Because the future is always uncertain, because medical science and demands continue to change, there are spaces between floors where workmen in the future can alter the functions of the building without interrupting the daily routine.
In response to patient interviews, the clocks were placed at a juncture where ceiling meets wall, where the time is available to sight, but not staring back at the patient who knows full well the weight of time.
Carpman, whose bookshelves contain a volume called "The Bathroom," says the bathrooms were enlarged to improve wheelchair accessibility. The shower is open, the sink lower and there are no separations between shower and commode area. There are handrails everywhere.

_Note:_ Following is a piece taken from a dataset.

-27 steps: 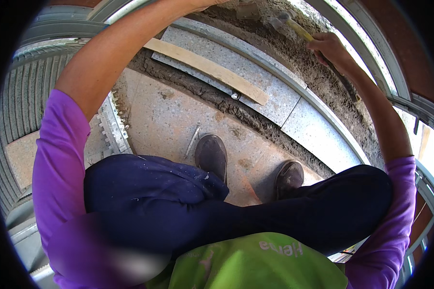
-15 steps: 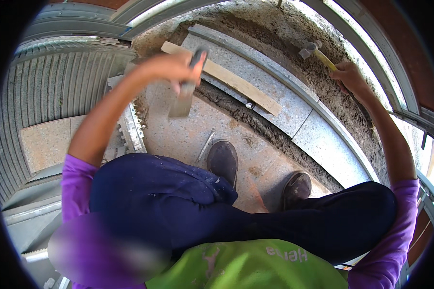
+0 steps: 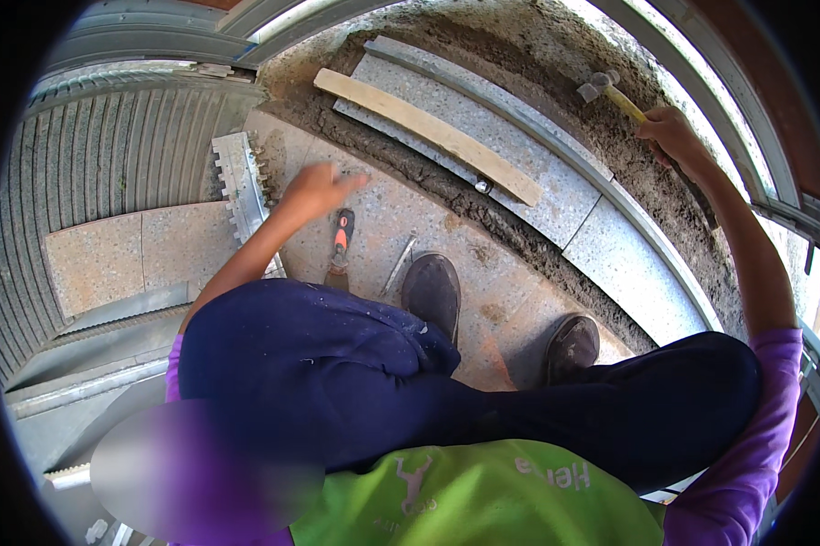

The rooms were enlarged, too, providing free access for equipment and visitors. The hospital has a million square feet of floor space.
Adjacent to the hospital is a 300,000-square-foot Outpatient Center, which has more than 100 specialty clinics. On the other side is the Burn Center. The whole structure is flanked by specialty hospitals and learning centers.
The Emergency Room is directly accessible by automobile or ambulance at the rear of the hospital. A triage nurse discerns immediately the status of the patient, whether this is a true emergency or someone who merely wants to see a doctor about some nagging problem.
The planning was so complete that people were actually guided on video-representations of the hospital drive and asked where they would put the entrance to the 1,000-car parking structure.